Yesterday was Valentine's Day, one of the two days -- the other is Christmas -- when Americans make a special point of professing to devote themselves to Love, even though that's a practice that, like so many other worthwhile concepts, they at most other times honor only in the breach. The astonishing financial wealth of the right wing haters as compared to those elsewhere on the political spectrum is evidence enough of that. But for me the next day after those 24 hours of hearts, kisses, and supposedly 24 hours of uninterrupted love-making, is a much more auspicious date. In fact today's date, February 15 is so important that it has even managed to make me once again put something in this often interrupted weblog.
On this same date in 1952, exactly 55 years ago, world and national events colluded in such a way as to fling me out of the warm familiarity of life with my mother, my sister, and my friends and neighbors, out into the larger world that I knew about but had seldom had any occasion to enter, and definitely not for anywhere near as long or as intense a period as the one that now began, and my life would never again be the same.

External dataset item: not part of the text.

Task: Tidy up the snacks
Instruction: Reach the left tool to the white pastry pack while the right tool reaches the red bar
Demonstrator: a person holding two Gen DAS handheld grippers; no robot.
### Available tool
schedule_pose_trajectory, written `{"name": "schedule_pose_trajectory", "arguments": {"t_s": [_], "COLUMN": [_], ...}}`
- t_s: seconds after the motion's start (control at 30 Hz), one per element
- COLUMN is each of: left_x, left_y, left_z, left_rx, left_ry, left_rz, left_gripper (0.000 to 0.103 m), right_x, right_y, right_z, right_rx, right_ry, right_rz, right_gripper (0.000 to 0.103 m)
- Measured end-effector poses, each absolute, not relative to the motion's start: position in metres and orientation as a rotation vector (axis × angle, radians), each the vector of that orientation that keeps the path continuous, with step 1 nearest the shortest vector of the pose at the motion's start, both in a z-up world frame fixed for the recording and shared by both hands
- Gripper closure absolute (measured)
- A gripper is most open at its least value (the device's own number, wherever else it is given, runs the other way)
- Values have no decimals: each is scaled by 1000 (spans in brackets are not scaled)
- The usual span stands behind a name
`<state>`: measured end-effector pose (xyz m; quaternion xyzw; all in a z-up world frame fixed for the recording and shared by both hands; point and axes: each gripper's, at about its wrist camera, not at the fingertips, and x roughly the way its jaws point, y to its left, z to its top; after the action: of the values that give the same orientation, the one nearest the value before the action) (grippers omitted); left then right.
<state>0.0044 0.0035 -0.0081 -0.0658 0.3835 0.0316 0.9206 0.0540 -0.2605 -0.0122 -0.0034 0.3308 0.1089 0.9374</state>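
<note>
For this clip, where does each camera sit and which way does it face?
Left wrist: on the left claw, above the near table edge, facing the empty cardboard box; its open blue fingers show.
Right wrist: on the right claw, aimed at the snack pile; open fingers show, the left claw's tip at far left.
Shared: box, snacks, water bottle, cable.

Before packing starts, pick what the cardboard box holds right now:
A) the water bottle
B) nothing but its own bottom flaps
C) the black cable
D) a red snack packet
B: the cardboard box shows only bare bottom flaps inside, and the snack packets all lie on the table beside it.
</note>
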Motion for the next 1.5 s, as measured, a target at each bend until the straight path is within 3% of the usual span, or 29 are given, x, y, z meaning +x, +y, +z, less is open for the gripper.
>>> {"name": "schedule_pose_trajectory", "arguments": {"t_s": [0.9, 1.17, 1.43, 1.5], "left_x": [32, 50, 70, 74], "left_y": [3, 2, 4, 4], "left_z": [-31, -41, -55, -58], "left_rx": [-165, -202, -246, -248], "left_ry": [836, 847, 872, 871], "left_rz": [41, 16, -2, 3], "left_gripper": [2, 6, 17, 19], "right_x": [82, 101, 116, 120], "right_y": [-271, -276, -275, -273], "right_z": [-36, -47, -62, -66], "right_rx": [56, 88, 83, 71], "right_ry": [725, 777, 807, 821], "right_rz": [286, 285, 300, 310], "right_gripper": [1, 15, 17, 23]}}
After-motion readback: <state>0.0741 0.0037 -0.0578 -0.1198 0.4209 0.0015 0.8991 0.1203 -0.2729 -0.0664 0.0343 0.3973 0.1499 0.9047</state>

I was inducted into the U.S. Air Force.
Actually I use February 15 as a benchmark for a lot of things. Right now I'm mainly using it for the weather.
I did my basic training at Sampson AFB, a former naval base that was located on Lake Geneva in the Finger Lakes district of western New York state. Unlike my native D.C., Sampson was cold and windy and snowswept, and things stayed that way through most of the six or eight weeks or however long I was there.
Today I'm hoping that, no matter what the groundhog says (and I don't know what it said), the same won't be true now. Instead, after a warm December, January was hellishly cold, and, in spite of what I had hoped, February so far is following suit, and the firewood that I spent so much time and effort cutting and carting a few weeks ago is going fast.
Mainly, however, I'm tired of being cold most of the time.
I guess the trouble is that by now my blood has thinned a lot, but thankfully -- very thankfully -- unlike so many people, so far I haven't been sick this winter.
I couldn't even say the same for Sampson, when I was much younger and presumably stronger and less susceptible. A lot of the guys there caught bronchitis and other things, but for a long time, in spite of being a Southern boy and out of my geography and all that, I stayed all right, until one night, while I was on guard duty in the ice and cold, I stepped into a hole, and immediately afterward I fell ill with something or other in my chest and had to go on sick call.
Ever afterward I've wondered what that was all about, when it was my feet or legs that should've been injured, but that is still on my long and steadily lengthening list of unyielding mysteries.